WHAT YOU NEED TO DO: Output the material exactly, with every line intact.
----- DATASET
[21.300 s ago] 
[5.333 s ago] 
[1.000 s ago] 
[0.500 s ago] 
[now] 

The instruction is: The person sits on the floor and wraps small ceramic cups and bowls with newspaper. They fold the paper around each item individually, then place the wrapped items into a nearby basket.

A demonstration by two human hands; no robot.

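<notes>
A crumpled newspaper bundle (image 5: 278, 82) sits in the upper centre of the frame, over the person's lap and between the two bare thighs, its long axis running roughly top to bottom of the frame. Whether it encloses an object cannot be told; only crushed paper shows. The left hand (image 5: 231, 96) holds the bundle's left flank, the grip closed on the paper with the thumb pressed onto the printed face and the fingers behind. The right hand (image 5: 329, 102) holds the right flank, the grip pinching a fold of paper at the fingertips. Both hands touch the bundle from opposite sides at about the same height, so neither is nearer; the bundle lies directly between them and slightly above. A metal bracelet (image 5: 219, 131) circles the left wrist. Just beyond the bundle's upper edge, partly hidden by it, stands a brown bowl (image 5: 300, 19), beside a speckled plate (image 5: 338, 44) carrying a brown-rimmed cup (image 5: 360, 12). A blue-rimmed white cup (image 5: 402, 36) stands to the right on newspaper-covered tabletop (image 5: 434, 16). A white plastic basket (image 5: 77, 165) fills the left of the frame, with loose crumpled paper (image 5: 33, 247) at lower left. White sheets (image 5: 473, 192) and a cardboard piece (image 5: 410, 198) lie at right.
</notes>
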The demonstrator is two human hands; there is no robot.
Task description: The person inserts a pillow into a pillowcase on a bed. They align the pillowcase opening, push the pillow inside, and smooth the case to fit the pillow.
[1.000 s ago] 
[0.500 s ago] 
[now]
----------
ANSWER SECTION:
[21.300 s ago] 
[5.333 s ago] 
[1.000 s ago] 
[0.500 s ago] 
[now] 

The instruction is: The person sits on the floor and wraps small ceramic cups and bowls with newspaper. They fold the paper around each item individually, then place the wrapped items into a nearby basket.

A demonstration by two human hands; no robot.

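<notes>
A crumpled newspaper bundle (image 5: 278, 82) sits in the upper centre of the frame, over the person's lap and between the two bare thighs, its long axis running roughly top to bottom of the frame. Whether it encloses an object cannot be told; only crushed paper shows. The left hand (image 5: 231, 96) holds the bundle's left flank, the grip closed on the paper with the thumb pressed onto the printed face and the fingers behind. The right hand (image 5: 329, 102) holds the right flank, the grip pinching a fold of paper at the fingertips. Both hands touch the bundle from opposite sides at about the same height, so neither is nearer; the bundle lies directly between them and slightly above. A metal bracelet (image 5: 219, 131) circles the left wrist. Just beyond the bundle's upper edge, partly hidden by it, stands a brown bowl (image 5: 300, 19), beside a speckled plate (image 5: 338, 44) carrying a brown-rimmed cup (image 5: 360, 12). A blue-rimmed white cup (image 5: 402, 36) stands to the right on newspaper-covered tabletop (image 5: 434, 16). A white plastic basket (image 5: 77, 165) fills the left of the frame, with loose crumpled paper (image 5: 33, 247) at lower left. White sheets (image 5: 473, 192) and a cardboard piece (image 5: 410, 198) lie at right.
</notes>
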The demonstrator is two human hands; there is no robot.
Task description: The person inserts a pillow into a pillowcase on a bed. They align the pillowcase opening, push the pillow inside, and smooth the case to fit the pillow.
[1.000 s ago] 
[0.500 s ago] 
[now]

This answer is now complete.